His wife is highly manipulated by him. He is a compulsive liar. He wears a mask in front of her, and most everyone else. I know he lied constantly to her, and he did to me, too. I despise him, and would be lying if I said differently.
It’s been a deep longing for me to see him humiliated in the same manner I was over our affair. I assume he minimized his involvement with me, in order to keep her from taking everything in a divorce. I feel like he has bought his way out of a costly divorce by spending lots of money on her.
It really sickens me that he shared his dark secrets with me. He always said he wanted to molest me when I was small. He constantly talked about violent sex and rape. He tried to talk me into threesomes with other women…that I know now…he was also cheating on his wife with.
I was never going to do these vulgar things with him. I was so manipulated by him, but I refused to do what he wanted. I can only imagine how horribly manipulated his wife is by him. It’s disturbing.
He acts like a pillar of the community in public. Inwardly, he’s a narcissistic monster, who saved his own ass by throwing me under the bus.
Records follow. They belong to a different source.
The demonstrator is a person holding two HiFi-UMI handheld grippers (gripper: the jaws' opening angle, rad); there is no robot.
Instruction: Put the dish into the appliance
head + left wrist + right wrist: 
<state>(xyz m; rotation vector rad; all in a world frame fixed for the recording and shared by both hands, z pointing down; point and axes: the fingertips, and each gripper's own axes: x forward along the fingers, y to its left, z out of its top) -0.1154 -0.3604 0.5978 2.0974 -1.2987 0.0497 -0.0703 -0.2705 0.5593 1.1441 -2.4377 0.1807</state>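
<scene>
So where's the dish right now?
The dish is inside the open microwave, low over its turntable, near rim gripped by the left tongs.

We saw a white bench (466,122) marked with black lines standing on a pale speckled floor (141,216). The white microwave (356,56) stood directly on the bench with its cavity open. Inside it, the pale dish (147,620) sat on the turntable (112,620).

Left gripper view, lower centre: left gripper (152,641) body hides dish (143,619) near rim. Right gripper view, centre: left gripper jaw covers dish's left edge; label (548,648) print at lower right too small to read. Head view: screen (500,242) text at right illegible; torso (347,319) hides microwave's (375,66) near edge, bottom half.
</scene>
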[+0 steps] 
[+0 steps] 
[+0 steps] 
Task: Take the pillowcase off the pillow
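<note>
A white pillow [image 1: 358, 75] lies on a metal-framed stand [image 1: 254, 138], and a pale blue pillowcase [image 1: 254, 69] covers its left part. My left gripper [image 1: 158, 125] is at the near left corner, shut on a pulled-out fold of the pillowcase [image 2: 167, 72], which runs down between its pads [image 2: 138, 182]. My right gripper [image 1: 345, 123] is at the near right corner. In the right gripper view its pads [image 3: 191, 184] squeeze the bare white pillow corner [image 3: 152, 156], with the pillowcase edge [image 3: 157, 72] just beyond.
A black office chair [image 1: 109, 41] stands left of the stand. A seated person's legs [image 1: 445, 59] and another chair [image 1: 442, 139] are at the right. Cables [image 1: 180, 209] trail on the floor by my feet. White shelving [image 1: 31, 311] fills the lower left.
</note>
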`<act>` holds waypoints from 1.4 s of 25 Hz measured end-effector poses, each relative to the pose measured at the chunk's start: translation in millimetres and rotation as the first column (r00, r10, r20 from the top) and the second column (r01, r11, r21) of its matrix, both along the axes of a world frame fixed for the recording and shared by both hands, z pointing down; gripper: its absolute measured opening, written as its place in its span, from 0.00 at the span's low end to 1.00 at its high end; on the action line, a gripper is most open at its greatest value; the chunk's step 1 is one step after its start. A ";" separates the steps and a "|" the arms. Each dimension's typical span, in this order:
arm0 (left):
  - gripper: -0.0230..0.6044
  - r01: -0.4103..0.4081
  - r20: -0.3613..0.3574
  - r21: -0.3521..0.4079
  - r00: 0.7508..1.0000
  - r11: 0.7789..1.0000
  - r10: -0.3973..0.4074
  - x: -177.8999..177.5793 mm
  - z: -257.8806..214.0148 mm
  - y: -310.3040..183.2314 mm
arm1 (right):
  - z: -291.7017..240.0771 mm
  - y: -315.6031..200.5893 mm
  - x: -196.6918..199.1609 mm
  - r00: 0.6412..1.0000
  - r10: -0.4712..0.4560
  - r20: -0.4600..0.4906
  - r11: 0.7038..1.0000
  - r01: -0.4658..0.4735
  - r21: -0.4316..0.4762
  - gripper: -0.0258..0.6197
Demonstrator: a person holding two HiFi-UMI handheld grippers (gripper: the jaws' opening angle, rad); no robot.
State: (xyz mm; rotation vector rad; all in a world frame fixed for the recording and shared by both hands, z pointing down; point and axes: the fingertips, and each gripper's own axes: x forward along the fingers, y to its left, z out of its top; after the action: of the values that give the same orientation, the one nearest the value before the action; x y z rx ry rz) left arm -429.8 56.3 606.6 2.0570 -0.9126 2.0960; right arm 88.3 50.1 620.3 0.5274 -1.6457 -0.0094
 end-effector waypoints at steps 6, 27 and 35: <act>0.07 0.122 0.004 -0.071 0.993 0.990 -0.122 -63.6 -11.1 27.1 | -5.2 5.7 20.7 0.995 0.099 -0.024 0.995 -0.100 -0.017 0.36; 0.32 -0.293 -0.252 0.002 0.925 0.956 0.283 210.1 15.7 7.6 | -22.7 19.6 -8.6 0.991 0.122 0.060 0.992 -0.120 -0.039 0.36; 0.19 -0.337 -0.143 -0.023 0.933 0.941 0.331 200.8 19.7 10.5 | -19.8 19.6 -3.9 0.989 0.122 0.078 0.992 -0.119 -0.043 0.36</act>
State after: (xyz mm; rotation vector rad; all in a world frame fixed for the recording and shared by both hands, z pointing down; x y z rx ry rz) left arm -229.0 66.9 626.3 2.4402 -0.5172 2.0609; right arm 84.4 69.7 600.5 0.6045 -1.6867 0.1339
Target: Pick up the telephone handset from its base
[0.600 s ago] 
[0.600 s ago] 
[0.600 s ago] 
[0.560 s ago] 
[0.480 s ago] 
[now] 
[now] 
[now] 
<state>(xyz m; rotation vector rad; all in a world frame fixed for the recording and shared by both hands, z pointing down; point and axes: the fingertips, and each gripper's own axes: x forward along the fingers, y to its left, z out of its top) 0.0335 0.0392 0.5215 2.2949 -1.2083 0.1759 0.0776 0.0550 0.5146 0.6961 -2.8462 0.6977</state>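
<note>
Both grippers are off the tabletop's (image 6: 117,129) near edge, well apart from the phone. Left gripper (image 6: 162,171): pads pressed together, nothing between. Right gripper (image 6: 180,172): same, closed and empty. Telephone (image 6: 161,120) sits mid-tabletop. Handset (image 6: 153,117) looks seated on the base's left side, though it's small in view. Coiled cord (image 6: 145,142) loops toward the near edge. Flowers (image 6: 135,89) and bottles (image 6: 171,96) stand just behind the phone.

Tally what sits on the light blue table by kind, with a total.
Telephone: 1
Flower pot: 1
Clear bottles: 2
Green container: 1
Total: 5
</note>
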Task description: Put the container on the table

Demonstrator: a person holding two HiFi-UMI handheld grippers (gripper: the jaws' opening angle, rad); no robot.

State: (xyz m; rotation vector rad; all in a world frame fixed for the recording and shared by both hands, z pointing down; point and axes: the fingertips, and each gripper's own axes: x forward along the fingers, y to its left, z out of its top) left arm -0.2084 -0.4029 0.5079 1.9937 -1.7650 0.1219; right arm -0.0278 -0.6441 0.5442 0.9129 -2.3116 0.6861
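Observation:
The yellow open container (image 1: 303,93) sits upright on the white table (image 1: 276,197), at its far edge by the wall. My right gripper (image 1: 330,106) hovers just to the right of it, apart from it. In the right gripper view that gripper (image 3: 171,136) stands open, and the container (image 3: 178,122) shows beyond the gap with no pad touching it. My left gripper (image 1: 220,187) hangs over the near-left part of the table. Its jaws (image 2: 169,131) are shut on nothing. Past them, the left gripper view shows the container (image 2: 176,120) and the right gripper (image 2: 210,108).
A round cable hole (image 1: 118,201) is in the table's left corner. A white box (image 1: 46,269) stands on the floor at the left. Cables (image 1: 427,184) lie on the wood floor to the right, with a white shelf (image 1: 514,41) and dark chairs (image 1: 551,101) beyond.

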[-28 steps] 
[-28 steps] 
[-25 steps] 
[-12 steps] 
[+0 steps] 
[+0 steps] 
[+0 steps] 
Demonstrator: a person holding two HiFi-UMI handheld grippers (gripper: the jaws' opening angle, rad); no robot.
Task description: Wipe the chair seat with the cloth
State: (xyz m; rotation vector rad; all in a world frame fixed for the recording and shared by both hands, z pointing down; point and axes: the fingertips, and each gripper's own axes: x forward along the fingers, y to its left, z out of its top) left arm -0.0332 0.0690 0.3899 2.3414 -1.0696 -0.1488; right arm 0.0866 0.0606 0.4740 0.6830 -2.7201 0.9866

I’m glad he’s out of my life. I wish I had never met him. He’s a horrible person, who is so fake, it’s unreal. I just wish his wife knew what he told me that he did with her own daughter. He loved telling me about the weekend alone they spent together at her first apartment. He went into graphic detail about their sexual interactions. He loved and relished every second of it, and probably jacked off when he told me.
He is a sick person. I lost all respect for him after he said that nasty sick shit. I felt awful for his wife. It made me defensive when she confronted me about the affair. Not because I didn’t deserve her lashing out at me, but her lack of anger at her husband. He pursued me, wouldn’t let the affair die.
He’s reached out to me several times this year, but I didn’t reply. I just deleted his messages. I don’t need an apology from him. He is a liar, and I’m certain that his apology is not genuine.
He should tell his wife the real truth about his other side. The one he tries so hard to mask by going to church, being involved with the community, and keeping up appearances. He should tell her that he was intimate with her daughter. That would be all I’d ask.
It angers me that people think he’s a good person. Hes a sick twisted person. He used me to fulfill his violent sex fantasies that his wife refused to do with him. He told me he loved me. It was all bullshit. It makes me hate myself for ever doing what I did. I am so sorry for how I wronged my husband and the ex partner’s wife. I hope she wakes the hell up. She has no clue what she’s married to. He’s horrible.